* _What is expected_
Report every line of the material that contains the string "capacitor".

* _Data to use_
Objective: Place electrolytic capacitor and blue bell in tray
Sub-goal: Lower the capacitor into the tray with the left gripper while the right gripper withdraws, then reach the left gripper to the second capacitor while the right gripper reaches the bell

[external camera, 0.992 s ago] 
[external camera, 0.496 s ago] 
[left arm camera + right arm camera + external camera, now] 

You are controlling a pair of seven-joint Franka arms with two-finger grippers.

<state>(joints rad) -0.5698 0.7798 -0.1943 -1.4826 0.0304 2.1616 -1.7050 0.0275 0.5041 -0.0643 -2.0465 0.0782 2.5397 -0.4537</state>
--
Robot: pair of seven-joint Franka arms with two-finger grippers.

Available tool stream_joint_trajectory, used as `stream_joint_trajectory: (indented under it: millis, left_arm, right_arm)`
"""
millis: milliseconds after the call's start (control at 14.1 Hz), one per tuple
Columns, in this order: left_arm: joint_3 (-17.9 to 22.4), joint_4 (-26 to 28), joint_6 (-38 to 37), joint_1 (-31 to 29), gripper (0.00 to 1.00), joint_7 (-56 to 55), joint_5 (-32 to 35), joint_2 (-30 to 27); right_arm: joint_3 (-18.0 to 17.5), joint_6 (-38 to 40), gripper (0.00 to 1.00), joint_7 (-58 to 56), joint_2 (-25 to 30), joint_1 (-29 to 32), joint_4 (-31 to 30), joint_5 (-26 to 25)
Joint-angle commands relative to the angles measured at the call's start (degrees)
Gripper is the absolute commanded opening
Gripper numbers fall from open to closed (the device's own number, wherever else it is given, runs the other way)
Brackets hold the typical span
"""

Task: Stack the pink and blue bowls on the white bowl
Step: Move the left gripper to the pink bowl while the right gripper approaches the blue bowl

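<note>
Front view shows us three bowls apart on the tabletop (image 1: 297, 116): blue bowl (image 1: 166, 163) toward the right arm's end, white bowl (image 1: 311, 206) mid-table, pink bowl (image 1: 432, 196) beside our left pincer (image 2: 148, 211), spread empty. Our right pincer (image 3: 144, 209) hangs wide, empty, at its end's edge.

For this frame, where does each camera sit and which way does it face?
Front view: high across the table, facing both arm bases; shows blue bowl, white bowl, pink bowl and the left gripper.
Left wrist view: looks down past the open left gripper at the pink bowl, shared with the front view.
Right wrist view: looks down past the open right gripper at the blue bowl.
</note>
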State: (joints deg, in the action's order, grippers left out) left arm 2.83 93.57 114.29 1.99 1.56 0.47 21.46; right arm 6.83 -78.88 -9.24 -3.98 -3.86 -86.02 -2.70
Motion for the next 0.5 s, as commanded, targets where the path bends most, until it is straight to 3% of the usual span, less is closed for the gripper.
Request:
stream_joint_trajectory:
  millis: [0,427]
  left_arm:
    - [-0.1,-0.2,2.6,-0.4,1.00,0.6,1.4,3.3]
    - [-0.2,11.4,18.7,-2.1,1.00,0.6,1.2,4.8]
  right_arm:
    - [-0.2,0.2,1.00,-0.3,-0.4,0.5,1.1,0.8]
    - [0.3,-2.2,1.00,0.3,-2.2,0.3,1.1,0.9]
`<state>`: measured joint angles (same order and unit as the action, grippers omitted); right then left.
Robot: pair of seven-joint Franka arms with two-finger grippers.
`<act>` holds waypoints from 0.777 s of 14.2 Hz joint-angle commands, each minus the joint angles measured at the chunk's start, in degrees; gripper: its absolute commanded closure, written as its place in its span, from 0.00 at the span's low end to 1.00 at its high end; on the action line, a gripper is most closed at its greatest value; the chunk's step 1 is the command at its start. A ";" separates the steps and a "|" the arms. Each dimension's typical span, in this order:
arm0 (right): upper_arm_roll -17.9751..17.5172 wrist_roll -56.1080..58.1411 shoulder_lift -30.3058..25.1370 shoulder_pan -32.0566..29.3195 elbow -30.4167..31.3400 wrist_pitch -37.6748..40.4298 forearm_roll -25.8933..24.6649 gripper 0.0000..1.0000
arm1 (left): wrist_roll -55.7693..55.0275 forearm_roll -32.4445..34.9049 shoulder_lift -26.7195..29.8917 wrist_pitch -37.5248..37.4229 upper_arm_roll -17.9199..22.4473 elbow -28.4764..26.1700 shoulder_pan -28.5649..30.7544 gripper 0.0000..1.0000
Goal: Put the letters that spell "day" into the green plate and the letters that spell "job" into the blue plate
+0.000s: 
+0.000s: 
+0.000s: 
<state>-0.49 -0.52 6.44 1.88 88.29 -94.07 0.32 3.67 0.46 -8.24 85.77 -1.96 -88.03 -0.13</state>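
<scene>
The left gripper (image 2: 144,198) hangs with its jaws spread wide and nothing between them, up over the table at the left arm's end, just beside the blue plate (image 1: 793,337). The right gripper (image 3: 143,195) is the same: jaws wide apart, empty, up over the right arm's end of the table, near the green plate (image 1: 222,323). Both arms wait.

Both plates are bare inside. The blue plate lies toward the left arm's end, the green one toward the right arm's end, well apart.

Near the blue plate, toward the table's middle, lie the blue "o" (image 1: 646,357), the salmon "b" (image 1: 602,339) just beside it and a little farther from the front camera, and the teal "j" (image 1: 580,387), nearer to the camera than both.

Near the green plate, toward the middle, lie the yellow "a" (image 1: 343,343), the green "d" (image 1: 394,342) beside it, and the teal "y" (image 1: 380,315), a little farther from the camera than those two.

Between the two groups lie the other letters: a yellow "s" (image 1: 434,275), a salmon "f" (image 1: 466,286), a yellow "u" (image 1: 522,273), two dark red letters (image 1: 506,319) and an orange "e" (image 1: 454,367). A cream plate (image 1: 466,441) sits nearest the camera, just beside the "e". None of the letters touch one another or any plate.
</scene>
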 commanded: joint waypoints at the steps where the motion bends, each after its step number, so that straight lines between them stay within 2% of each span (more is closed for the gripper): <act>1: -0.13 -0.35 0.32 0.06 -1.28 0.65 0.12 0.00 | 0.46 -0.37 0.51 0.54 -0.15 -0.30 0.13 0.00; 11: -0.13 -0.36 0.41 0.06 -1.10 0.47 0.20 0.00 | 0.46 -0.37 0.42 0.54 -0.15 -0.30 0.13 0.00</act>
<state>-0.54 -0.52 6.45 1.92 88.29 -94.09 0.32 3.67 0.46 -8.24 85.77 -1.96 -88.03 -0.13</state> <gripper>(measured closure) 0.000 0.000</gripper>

* _Answer box_
Objective: Place electrolytic capacitor and blue bell in tray
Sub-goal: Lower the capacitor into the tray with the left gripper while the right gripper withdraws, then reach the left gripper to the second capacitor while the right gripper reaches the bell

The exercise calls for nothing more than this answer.